Inevitably, the happy couple was called up. I was uncomfortably aware of the fact that I had neither played nor sung in public for years, although Aunt Emily made me practise several times a week and Elisabeth had once coaxed me through most of the Edinburgh students’ songbook.
‘“Waiting at the Church”!’ one of Aurora’s friends called out. I could think of more appropriate songs than one about a woman who discovered on her wedding day that her husband-to-be was already married, but our audience seemed tickled at the prospect. I took the sheet music from the pile and glanced at Miles for confirmation.
To my surprise, he played almost perfectly, and for a change his demeanour was almost relaxed.
Alisdair was frowning, and after a moment I noticed him slip away – perhaps the golden child didn’t like the limelight falling on his younger brother for once. Something seemed to have happened to Miles that night; his stammer, though never entirely gone, had lessened and he moved with a confidence I had never seen before.
We finished our song to a rapturous round of applause and found ourselves called upon for an encore. Together we got through ‘The Boy I Love is Up in the Gallery’ – was that a tear I saw Mother dash from her eye? – and I bobbed a cheeky curtsey before returning to my seat.
‘Perhaps you should consider a career on stage rather the operating theatre, Miss Gilchrist!’
There was laughter, although I suspected as much of it was directed at the idea of me as a doctor as at the prospect of me as a music hall performer.
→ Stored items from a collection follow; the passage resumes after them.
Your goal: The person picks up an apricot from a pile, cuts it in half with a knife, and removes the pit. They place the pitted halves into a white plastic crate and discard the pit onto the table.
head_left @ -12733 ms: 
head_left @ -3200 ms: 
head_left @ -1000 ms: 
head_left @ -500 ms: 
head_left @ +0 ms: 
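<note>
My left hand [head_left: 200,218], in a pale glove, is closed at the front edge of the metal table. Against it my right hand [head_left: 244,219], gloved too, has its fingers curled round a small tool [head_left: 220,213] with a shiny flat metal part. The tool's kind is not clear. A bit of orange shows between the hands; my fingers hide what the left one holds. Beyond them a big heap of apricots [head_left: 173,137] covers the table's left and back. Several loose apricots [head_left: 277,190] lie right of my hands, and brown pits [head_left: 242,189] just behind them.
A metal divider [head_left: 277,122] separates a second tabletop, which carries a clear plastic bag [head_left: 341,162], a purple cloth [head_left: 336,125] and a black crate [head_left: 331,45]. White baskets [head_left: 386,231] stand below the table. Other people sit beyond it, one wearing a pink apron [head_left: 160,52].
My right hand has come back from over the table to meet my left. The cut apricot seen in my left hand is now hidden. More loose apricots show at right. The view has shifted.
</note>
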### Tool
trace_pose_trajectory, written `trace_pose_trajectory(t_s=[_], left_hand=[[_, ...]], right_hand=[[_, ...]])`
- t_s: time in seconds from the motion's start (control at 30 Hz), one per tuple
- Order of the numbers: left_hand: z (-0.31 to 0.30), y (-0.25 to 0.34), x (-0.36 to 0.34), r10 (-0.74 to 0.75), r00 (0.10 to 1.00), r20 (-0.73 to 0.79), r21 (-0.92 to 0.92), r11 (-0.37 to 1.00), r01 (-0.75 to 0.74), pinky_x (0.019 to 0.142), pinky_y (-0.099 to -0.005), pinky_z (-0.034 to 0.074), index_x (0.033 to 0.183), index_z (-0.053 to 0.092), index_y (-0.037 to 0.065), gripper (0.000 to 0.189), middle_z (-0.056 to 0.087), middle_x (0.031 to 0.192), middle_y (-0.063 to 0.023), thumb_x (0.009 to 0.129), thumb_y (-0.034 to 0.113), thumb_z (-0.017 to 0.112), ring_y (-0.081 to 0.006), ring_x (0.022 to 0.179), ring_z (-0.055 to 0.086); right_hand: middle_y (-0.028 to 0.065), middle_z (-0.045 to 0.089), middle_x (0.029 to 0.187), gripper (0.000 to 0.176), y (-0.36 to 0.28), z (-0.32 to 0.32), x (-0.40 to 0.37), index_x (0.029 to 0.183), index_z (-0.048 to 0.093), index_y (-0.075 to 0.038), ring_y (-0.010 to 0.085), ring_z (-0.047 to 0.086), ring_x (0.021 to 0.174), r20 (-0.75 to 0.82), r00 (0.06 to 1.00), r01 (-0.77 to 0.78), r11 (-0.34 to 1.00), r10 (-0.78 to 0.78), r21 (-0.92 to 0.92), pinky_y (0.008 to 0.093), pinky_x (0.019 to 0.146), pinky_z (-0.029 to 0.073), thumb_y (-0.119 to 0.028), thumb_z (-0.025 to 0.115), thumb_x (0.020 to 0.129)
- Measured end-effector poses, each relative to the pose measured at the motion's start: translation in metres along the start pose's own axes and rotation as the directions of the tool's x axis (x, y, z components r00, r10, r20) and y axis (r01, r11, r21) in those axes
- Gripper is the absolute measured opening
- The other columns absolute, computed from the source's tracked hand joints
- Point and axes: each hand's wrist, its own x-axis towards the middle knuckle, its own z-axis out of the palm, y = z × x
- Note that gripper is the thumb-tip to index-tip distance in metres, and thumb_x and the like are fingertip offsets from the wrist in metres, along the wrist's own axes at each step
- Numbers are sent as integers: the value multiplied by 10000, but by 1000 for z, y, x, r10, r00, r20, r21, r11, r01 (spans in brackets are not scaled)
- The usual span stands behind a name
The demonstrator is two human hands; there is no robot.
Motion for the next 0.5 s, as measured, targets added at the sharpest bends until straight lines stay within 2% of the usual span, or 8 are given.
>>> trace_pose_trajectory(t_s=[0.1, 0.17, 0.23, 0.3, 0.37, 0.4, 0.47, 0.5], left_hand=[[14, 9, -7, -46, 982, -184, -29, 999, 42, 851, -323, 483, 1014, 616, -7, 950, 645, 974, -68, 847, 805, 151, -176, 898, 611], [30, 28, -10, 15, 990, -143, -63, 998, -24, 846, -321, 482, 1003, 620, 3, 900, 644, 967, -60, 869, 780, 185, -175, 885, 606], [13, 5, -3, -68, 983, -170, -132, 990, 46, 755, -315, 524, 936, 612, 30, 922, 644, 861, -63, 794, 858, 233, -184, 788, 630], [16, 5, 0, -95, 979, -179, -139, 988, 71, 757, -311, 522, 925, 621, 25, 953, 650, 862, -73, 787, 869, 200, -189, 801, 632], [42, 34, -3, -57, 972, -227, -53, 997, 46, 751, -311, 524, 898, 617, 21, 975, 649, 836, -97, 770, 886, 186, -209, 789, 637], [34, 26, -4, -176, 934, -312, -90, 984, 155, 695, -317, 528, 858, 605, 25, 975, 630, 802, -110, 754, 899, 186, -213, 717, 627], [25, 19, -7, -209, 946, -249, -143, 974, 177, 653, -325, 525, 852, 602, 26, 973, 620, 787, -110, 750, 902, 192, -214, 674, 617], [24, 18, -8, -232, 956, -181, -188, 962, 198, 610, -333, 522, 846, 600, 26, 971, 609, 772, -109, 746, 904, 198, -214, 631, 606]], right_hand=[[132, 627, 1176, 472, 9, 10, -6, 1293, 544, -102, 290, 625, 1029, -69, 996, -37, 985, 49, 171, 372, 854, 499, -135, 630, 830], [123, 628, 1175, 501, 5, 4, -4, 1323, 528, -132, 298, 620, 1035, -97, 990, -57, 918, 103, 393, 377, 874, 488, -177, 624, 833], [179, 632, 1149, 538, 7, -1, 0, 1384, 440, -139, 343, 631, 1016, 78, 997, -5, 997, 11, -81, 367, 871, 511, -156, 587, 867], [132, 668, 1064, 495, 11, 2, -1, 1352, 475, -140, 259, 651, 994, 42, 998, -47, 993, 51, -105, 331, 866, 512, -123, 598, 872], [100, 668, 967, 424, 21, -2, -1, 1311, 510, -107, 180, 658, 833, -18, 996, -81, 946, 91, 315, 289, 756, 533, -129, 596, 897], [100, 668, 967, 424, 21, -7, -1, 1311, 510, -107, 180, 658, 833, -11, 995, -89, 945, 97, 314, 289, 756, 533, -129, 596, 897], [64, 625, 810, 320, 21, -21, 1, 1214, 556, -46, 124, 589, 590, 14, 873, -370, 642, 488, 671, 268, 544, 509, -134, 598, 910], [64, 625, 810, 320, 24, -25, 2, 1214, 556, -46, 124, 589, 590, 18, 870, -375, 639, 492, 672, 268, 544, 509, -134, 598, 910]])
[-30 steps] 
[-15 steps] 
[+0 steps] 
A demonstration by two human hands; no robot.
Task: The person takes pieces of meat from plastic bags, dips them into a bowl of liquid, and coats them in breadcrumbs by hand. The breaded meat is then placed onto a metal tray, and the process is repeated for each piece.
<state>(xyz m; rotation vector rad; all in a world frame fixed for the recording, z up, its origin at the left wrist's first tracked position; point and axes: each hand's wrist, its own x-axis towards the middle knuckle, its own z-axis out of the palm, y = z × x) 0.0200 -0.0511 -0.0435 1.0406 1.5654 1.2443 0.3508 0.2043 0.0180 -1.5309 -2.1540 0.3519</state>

It was fun – silly, frivolous fun, the kind I hadn’t had in over a year. If it weren’t for my engagement – and Clara Wilson’s recent murder – it might have been almost perfect. I could take some light-hearted ribbing about medical women and the general unsuitability of my sex to anything other than breeding and embroidery provided that when I left the party, I did so knowing I had to be up the next morning at a lecture. Even my mother was smiling, and the whole thing felt so close to how I always thought my life would turn out – tolerant if underwhelmed parents, laughter and excitement and studying – that for a moment I closed my eyes and let the sounds of the room flow over me like warm water. The music, the conversation, the laughter . . . and the harsh, irregular gasps of someone struggling for breath.